The movies_metadata collection contains documents with metadata for every movie in the MovieLens Dataset. There are many possible fields in each document, but some you may find useful for completing this project are:

  • movieId (int): A unique identifier for the movie. Corresponds to the field of the same name in keywords, ratings, and credits.

  • title (string): The title of the movie.

  • tagline (string): A short phrase usually used to advertise the movie.

  • release_date (int): The date of the film's release, as a UNIX Timestamp.

  • budget (inconsistent): The movie's production budget in USD. See question 2iii for more details on this field's type.

  • vote_average (number): The average rating given by viewers on a scale from 0 to 10.

  • vote_count (int): The total number of ratings given.

  • revenue (int): The movie's revenue in USD

  • runtime (int): The length of the movie in minutes

  • genres (array): 0 or more documents each containing the following:

    • name (string): the name of one of the movie's genres

    • id (int): a unique identifier for the genre

Example document:

// Extra fields omitted for brevity
{
    "budget" : 30000000,
    "genres" : [
        { "id" : 16, "name" : "Animation" },
        { "id" : 35, "name" : "Comedy" },
        { "id" : 10751, "name" : "Family" }
    ],
    "release_date" : 815040000,
    "revenue" : 373554033,
    "runtime" : 81,
    "status" : "Released",
    "title" : "Toy Story",
    "vote_average" : 7.7,
    "vote_count" : 5415,
    "movieId" : 862,
    "tagline" : ""
}

Keywords

The keywords collection contains documents with keywords related to certain movies.
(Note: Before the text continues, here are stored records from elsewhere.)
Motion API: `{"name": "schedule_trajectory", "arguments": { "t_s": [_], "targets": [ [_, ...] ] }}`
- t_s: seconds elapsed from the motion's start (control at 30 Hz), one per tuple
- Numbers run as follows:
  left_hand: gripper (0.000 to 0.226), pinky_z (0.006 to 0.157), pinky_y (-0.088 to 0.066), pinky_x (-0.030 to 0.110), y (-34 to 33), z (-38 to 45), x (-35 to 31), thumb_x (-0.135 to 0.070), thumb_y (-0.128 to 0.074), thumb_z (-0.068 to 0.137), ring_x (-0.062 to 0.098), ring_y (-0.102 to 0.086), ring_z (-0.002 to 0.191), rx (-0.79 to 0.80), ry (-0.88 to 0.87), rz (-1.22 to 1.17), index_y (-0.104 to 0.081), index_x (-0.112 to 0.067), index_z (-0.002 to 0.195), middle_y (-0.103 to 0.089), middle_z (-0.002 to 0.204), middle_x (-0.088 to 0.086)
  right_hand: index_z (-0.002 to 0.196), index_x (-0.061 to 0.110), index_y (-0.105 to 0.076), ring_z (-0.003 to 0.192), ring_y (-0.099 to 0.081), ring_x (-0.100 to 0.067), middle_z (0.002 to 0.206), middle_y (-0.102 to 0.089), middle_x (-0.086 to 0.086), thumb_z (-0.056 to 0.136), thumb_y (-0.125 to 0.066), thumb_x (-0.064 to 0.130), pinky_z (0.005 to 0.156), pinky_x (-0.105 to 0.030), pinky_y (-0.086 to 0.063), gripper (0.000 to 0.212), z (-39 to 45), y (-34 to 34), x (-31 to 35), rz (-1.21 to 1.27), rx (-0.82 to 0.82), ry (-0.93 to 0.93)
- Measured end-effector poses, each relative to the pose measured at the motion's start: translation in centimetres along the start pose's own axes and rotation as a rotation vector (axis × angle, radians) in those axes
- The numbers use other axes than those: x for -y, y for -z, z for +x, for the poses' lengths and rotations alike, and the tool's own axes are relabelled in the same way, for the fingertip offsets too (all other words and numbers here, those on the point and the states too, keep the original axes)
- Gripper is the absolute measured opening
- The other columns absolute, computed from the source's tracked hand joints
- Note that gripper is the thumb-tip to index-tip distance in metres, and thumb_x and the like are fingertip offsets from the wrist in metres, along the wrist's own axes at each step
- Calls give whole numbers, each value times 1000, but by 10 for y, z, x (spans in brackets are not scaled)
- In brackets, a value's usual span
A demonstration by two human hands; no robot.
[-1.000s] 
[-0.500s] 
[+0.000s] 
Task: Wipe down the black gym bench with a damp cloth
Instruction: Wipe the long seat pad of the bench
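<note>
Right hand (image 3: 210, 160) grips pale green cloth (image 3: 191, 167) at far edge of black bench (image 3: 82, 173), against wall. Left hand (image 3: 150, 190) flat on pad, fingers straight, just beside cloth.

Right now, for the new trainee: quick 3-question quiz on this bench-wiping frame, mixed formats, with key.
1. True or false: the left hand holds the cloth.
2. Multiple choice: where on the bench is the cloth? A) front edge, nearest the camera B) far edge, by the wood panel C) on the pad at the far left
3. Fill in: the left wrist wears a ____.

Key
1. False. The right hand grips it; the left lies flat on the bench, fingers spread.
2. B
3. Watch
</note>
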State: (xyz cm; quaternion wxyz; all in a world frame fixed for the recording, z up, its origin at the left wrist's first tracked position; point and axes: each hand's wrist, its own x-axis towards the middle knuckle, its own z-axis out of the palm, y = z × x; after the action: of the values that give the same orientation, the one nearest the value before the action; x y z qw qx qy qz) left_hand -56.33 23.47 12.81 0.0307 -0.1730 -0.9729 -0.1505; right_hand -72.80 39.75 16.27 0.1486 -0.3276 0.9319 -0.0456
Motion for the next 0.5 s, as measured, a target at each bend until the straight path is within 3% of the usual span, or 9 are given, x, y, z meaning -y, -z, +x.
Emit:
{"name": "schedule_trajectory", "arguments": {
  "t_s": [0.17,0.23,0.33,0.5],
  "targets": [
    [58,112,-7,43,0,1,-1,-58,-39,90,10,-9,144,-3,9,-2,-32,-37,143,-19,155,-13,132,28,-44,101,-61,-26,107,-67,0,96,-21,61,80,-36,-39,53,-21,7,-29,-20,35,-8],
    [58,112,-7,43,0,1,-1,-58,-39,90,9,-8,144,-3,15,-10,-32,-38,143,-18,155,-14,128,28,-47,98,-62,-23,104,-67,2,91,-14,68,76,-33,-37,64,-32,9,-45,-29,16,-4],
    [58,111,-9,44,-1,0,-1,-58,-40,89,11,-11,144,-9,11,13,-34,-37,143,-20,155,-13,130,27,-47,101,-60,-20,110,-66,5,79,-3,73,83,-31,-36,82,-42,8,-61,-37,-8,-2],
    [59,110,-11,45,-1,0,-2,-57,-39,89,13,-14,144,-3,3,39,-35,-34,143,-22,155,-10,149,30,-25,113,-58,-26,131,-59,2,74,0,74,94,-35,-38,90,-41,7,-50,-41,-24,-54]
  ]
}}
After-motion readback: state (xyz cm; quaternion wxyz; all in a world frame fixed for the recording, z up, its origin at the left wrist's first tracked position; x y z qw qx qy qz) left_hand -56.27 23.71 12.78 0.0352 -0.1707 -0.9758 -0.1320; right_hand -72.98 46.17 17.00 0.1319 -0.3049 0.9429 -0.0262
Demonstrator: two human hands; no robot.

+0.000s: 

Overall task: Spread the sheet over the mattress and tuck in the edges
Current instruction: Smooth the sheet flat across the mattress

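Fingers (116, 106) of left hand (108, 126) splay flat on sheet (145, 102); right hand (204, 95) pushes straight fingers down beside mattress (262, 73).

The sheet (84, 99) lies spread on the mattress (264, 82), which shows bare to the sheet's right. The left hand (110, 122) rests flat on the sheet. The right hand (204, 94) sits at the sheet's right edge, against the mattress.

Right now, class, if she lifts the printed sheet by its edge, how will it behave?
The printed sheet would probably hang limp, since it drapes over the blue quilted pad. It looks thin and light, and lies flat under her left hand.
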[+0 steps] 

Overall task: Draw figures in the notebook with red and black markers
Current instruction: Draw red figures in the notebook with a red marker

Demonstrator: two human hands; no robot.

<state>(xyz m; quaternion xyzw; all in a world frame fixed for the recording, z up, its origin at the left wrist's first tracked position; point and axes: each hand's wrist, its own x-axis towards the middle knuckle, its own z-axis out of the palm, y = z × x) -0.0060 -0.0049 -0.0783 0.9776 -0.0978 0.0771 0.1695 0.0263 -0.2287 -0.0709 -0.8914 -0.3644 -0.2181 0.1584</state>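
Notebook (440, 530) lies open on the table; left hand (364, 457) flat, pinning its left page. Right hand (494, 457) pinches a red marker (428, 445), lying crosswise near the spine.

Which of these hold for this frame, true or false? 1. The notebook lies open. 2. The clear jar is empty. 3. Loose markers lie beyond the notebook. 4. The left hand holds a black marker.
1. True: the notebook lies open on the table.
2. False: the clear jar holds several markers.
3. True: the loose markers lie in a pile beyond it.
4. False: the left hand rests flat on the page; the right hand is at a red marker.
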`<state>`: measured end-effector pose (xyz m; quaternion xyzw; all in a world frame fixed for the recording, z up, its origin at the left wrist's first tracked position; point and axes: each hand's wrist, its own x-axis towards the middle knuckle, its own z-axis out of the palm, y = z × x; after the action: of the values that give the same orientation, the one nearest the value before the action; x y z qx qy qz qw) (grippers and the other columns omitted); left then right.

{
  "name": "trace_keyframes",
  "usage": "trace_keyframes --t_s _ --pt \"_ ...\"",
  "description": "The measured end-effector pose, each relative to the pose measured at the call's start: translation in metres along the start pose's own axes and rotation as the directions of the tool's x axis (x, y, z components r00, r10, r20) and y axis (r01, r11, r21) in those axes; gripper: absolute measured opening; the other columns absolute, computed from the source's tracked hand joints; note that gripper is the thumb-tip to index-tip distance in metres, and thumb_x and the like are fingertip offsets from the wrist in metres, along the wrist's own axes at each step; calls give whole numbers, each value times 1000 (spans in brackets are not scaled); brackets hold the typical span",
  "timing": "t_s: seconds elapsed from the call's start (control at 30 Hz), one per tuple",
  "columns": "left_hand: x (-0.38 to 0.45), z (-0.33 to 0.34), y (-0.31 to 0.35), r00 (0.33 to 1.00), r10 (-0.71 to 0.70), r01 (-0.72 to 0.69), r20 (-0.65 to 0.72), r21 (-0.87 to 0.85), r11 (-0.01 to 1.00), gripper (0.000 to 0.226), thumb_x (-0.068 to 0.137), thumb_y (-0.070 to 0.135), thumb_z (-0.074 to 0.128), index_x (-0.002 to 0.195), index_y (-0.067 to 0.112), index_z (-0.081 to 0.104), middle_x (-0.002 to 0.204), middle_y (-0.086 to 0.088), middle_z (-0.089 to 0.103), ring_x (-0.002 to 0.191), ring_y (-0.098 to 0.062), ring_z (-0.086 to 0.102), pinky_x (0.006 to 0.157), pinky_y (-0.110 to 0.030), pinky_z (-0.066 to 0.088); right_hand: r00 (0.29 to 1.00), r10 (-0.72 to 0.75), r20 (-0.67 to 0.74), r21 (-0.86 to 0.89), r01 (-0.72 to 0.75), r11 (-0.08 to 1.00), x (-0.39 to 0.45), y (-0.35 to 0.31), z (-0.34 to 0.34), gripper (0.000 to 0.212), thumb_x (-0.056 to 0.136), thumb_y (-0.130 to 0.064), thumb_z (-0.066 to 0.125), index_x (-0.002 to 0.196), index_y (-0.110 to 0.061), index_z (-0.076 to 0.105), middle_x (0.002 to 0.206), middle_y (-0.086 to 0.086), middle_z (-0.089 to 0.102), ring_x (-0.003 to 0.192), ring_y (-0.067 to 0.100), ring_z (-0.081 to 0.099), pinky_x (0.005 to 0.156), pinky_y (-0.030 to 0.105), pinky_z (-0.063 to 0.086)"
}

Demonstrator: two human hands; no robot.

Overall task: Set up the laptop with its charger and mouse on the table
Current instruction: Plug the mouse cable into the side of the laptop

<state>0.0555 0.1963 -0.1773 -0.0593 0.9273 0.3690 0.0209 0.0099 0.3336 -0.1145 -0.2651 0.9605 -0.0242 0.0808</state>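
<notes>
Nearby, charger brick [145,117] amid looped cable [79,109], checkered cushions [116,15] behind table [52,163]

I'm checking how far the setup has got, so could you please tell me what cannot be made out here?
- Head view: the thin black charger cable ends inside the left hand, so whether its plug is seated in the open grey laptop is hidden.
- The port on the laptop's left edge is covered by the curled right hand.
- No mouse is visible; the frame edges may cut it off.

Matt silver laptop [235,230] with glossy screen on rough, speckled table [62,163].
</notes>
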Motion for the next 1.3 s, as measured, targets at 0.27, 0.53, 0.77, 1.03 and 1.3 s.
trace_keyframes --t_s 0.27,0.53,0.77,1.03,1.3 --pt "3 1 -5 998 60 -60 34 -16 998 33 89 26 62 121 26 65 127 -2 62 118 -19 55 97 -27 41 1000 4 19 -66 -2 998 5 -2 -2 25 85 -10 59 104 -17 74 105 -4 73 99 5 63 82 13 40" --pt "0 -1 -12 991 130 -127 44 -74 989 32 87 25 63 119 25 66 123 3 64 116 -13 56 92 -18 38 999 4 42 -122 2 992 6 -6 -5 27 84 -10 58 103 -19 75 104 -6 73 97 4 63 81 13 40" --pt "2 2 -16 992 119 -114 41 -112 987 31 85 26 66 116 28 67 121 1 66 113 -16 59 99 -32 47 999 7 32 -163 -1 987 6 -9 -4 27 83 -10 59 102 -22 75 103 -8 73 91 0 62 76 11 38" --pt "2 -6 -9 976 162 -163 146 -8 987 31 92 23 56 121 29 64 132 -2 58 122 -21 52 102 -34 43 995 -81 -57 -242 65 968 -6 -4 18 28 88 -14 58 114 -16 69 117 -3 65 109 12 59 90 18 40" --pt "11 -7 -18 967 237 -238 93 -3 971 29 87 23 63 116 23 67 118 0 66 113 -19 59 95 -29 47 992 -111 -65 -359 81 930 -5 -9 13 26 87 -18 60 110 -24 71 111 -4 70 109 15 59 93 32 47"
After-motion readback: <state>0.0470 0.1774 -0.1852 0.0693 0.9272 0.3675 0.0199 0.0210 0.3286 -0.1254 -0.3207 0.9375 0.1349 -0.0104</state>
Each document in the collection has the following attributes:

  • movieId (int): A unique identifier for the movie. Corresponds to the field of the same name in movies_metadata, ratings, and credits

  • keywords (array): 0 or more documents each containing the following:

    • id (int): A unique identifier for a keyword

    • name (string): A keyword associated with the movie, for example "based on novel", "pirate", and "murder".

Example document:

{
    "keywords" : [
        { "id" : 3633, "name" : "dracula" },
        { "id" : 11931, "name" : "spoof" }
    ],
    "movieId" : 12110
}

Ratings

The ratings collection contains roughly 10,000 ratings submitted by specific viewers. Each document consists of the following format:

  • userId (int): A unique identifier for the user who gave the rating

  • movieId (int): A unique identifier for the movie. Corresponds to the field of the same name in movies_metadata, keywords, and credits

  • rating (number): The rating the user gave the movie, from 0 to 5.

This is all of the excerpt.